I Am 80 Years Old
Jerry Emmett, the 102-year-old honorary chairwoman of the Arizona Democratic delegation who cast her state’s votes for Hilary Clinton at the Democratic National Convention, was born before women had the right to vote in this country. She wept as she did it. By the time I was born on July 24, 1936, women had voting rights. My mother wore big, dangling, FDR earrings in 1944. I remember that my father cried when the news came the following April that President Roosevelt had died. I remember that my mother cried when she opened the newspaper and saw the photo of the mushroom cloud over Hiroshima the following August. I remember exactly where we both were sitting when she explained to me what had happened.

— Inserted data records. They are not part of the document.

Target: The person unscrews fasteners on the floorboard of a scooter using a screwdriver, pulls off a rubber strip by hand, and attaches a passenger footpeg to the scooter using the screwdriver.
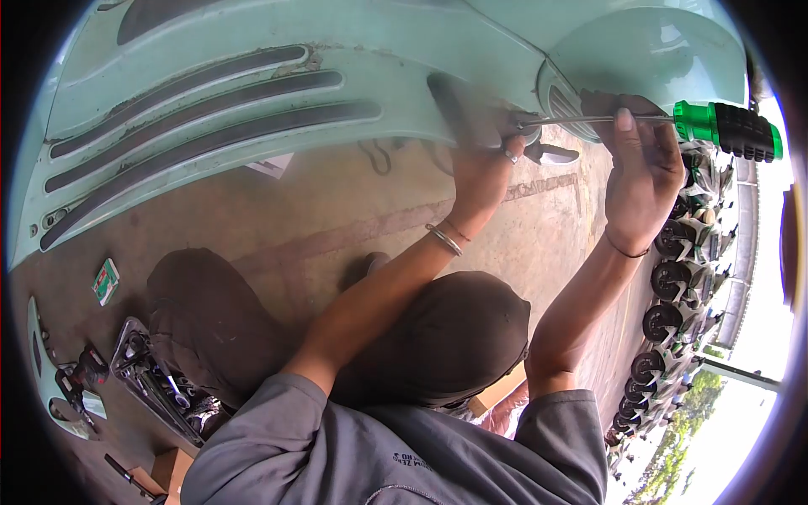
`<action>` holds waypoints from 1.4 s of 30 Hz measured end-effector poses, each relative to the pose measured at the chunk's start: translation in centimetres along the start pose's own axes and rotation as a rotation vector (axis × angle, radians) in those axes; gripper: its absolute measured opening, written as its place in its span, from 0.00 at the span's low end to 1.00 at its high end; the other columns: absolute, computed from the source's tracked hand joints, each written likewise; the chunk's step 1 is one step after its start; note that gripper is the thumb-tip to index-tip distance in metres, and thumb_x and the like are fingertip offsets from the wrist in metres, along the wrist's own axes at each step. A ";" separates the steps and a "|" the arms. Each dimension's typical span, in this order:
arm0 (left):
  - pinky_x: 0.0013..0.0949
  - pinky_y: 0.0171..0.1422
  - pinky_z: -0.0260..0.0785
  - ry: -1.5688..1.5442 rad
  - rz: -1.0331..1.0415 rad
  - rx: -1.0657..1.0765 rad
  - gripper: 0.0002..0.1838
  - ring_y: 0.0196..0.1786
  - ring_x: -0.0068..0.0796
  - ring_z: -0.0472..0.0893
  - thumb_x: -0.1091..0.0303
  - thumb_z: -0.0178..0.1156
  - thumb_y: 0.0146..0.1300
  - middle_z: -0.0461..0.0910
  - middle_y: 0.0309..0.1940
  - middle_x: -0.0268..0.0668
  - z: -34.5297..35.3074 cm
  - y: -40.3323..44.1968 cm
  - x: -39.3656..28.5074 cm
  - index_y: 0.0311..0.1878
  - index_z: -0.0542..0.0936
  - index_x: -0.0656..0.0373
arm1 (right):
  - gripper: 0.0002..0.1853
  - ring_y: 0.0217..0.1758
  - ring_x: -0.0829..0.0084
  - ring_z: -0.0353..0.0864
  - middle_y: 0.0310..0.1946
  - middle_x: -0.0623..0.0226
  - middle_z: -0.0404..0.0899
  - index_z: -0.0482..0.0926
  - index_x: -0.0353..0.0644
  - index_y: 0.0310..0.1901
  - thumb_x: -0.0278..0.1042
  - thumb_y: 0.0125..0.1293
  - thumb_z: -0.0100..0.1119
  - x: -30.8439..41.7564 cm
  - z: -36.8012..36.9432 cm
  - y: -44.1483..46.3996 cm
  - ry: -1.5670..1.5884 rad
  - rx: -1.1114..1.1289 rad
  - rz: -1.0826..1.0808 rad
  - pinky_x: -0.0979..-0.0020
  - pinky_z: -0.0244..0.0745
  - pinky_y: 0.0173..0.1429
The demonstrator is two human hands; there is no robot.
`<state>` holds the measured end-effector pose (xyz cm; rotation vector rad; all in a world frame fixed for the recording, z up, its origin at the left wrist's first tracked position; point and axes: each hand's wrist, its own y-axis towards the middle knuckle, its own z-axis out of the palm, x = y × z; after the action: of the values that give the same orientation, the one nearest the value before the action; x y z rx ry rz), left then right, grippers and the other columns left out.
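A long-shafted screwdriver (pixel 581 119) with a green and black handle (pixel 730 131) lies almost level along the lower edge of a mint-green scooter body panel (pixel 396 76). My right hand (pixel 644 177) is closed on its metal shaft, thumb in front, with the handle sticking out to the right. Close to the shaft's left end, my left hand (pixel 486 181) reaches up to the panel edge with its fingers bent together. What those fingertips grip, if anything, is hidden. A small dark metal part (pixel 551 155) shows just below the tip.
Dark rubber strips (pixel 210 109) run along the panel. On the floor at lower left are a tray of tools (pixel 156 383), a cordless drill (pixel 91 367), a small green-white box (pixel 105 282) and a cardboard box (pixel 172 471). Parked scooters (pixel 665 324) line the right side.
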<state>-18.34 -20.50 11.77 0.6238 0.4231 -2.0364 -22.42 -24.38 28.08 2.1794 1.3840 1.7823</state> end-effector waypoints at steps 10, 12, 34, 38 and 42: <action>0.29 0.54 0.71 -0.150 0.038 0.080 0.18 0.47 0.21 0.78 0.78 0.65 0.61 0.79 0.47 0.34 -0.3 0.0 0.6 0.53 0.74 0.64 | 0.21 0.45 0.66 0.85 0.42 0.54 0.83 0.71 0.23 0.58 0.24 0.67 0.61 2.4 1.4 1.0 -0.082 -0.021 0.059 0.68 0.80 0.55; 0.31 0.53 0.73 -0.179 0.059 0.065 0.16 0.47 0.24 0.79 0.81 0.63 0.62 0.79 0.46 0.35 -0.1 -0.2 0.6 0.52 0.74 0.65 | 0.21 0.44 0.68 0.85 0.40 0.56 0.84 0.72 0.24 0.57 0.24 0.65 0.63 3.1 1.6 0.8 -0.076 -0.117 0.105 0.68 0.81 0.53; 0.33 0.63 0.70 0.022 0.070 0.148 0.24 0.55 0.28 0.77 0.78 0.64 0.62 0.76 0.55 0.41 -0.9 0.2 1.2 0.60 0.68 0.69 | 0.28 0.48 0.68 0.81 0.48 0.58 0.79 0.71 0.32 0.60 0.32 0.59 0.68 8.8 -0.8 5.8 -0.614 -0.201 -0.502 0.69 0.76 0.54; 0.35 0.64 0.68 0.127 0.184 0.157 0.26 0.58 0.31 0.76 0.78 0.64 0.62 0.74 0.58 0.43 -1.3 0.4 2.6 0.62 0.67 0.70 | 0.19 0.46 0.72 0.81 0.45 0.61 0.80 0.71 0.32 0.58 0.25 0.67 0.60 11.1 -1.8 6.2 -0.525 -0.009 -0.544 0.73 0.76 0.49; 0.35 0.65 0.67 0.129 0.148 0.141 0.29 0.58 0.32 0.75 0.77 0.64 0.62 0.73 0.59 0.45 -1.0 0.2 1.6 0.64 0.66 0.70 | 0.20 0.42 0.72 0.82 0.44 0.58 0.80 0.73 0.31 0.56 0.32 0.67 0.63 12.7 -0.8 6.1 -0.902 0.072 -0.488 0.74 0.77 0.44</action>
<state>-18.54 -21.17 10.01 0.8515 0.3005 -1.9024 -19.77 -20.67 41.44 1.9824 1.4991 0.4755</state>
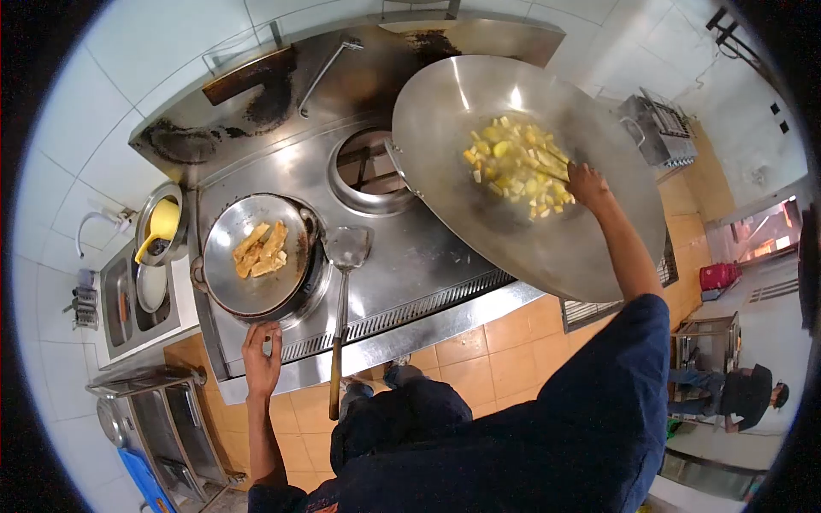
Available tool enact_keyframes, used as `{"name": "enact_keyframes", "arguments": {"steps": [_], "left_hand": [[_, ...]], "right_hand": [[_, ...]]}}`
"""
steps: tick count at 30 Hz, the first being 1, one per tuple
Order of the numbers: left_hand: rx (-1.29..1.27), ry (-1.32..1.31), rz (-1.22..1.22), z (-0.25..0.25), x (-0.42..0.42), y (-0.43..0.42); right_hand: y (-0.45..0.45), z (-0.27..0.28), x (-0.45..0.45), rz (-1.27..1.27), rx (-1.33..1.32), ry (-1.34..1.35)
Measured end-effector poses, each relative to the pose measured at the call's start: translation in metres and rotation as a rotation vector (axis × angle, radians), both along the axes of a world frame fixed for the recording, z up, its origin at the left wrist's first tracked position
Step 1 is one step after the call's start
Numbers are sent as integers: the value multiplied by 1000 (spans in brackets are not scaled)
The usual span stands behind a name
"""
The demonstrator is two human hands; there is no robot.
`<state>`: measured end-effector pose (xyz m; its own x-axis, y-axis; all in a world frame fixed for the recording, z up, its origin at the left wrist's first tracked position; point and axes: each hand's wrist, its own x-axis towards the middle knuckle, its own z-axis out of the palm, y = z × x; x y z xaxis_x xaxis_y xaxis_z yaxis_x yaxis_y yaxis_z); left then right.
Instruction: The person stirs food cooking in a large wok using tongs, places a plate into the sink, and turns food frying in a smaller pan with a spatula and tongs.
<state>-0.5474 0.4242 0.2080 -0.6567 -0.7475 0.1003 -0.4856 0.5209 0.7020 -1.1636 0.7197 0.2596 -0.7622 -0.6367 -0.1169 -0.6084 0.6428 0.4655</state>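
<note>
My right hand is closed around a thin, light brown, stick-like utensil that reaches into the large wok. Its far end is lost among the diced yellow and whitish pieces there, and a haze hangs over them. My left hand is at the stove's front edge with fingers and thumb apart, holding nothing. Just beyond it, a smaller two-handled wok sits on the left burner with golden-brown fried pieces in it. To its right, a long-handled wok spatula lies with its wooden handle over the front edge.
An uncovered burner ring is left of the large wok, and a tap rises behind. At left are a sink, a pot with a yellow ladle, and a metal rack. Another person stands far right.
</note>
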Motion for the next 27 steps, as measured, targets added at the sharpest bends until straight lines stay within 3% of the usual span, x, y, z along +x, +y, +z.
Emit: {"name": "enact_keyframes", "arguments": {"steps": [3,5,8,13,19,23,26,27], "left_hand": [[31,-32,5,-3,-8,0],[-8,-24,-2,-2,-11,-2],[39,-16,24,-9,-17,-1],[89,-16,45,-18,-24,1],[50,-19,47,1,-23,2],[13,-48,64,9,-21,2],[12,-53,56,4,-21,0],[12,-50,49,0,-23,-2]], "right_hand": [[39,27,13,50,220,-164],[71,35,33,111,213,-55],[97,49,48,81,431,-111],[110,-31,19,101,282,2],[15,-81,-52,14,182,-20],[-14,-72,-75,138,78,190],[-12,-23,-64,14,66,109],[15,-27,-74,152,-64,124]]}}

Not very many people remember Dick Tracy these days. He was a cartoon strip police detective in the 1940s. He wore a wristwatch that had a walkie-talkie built into it and he could speak to colleagues who were around a corner, out of sight. That was a big deal. I often think of Dick Tracy when I am standing far from any electrical source or telephone wires and phoning my friend Monique in France or when I text my grandchildren wherever they are in the world. I think of myself as a hip grandmother because they often text me back with photos attached and I can open them. I delight in thinking that the whole world is my reference library and Google is my librarian. I am amazed not only with how much has changed, but how fast it seems to have happened.
My fourth child was born when my oldest child was five and a half years old. I remember that Seymour and I bought a washing machine, second hand, from a neighbor who was moving and that we seemed, perpetually, to be washing diapers. I was an only child and my experience with child care had been limited to being a camp counselor in summertime, but somehow it worked out with all those newborns and toddlers. I think it must have been an all-consuming task but I remember loving doing it. I painted a rafter across my kitchen ceiling with the phrase that means, “This, too, shall pass,” in Hebrew inscribed across it. I think I felt proud about doing that, as if I was saying, “How amazing that I am managing this scene and being witty about it.”

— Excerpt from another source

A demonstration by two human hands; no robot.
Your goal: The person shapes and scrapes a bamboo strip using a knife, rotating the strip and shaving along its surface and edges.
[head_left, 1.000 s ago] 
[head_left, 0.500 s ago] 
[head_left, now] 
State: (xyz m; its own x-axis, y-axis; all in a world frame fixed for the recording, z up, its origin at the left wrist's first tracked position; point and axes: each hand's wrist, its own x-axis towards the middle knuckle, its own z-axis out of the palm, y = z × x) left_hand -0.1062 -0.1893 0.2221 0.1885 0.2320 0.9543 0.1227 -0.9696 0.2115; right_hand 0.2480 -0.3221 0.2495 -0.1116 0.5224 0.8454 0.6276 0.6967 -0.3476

The thing is, it did pass. Pretty quickly. All of a sudden, it feels, I got to be middle-aged and now old, my boy babies have grey beards, my grandchildren all are driving cars and often drive me to appointments. I am eighty years old, officially, having passed my birthday a week ago, although I have been saying, “I am eighty,” since we turned into 2016. I am proud to say it, not because becoming old required a particular talent (I consider it the result of good genes and good luck), but because I am happy to tell my age and grateful to all the feminists before me, including my mother with her dangling earrings and progressive politics, for making that easy for me.
When I was a very young mother, my mother-in-law would often say, in a tone that sounded to me wistful and sad, “One turn around in your shoes and it’s all over.” Probably that was her way of being both bewildered by life’s inexorable changes and witty about it. I used to think, “Oh, that’s just something old people say,” but now, because I am an old person, I get it. I have a lifetime of memories, some of them very happy, some very sad, and all of them gone like vanished frames of a movie. I once mentioned to my Buddhist teacher, Joseph Goldstein, that the disappearing nature of all phenomena felt so sad to me. “Look,” I said, to him. “All these past-their-prime roses outside this window are dying and they were beautiful two days ago. It’s so sad!” He replied, “Sad is a just a story you are telling yourself. It’s just what is true.”
I know it is a story, and opinion, an elaboration of a plain cosmic truth. “Transient are all created things,” is what the Buddha would have said. But, to me, that truth is now plain. It elicits poignancy in my mind and heart, and it makes life precious to me.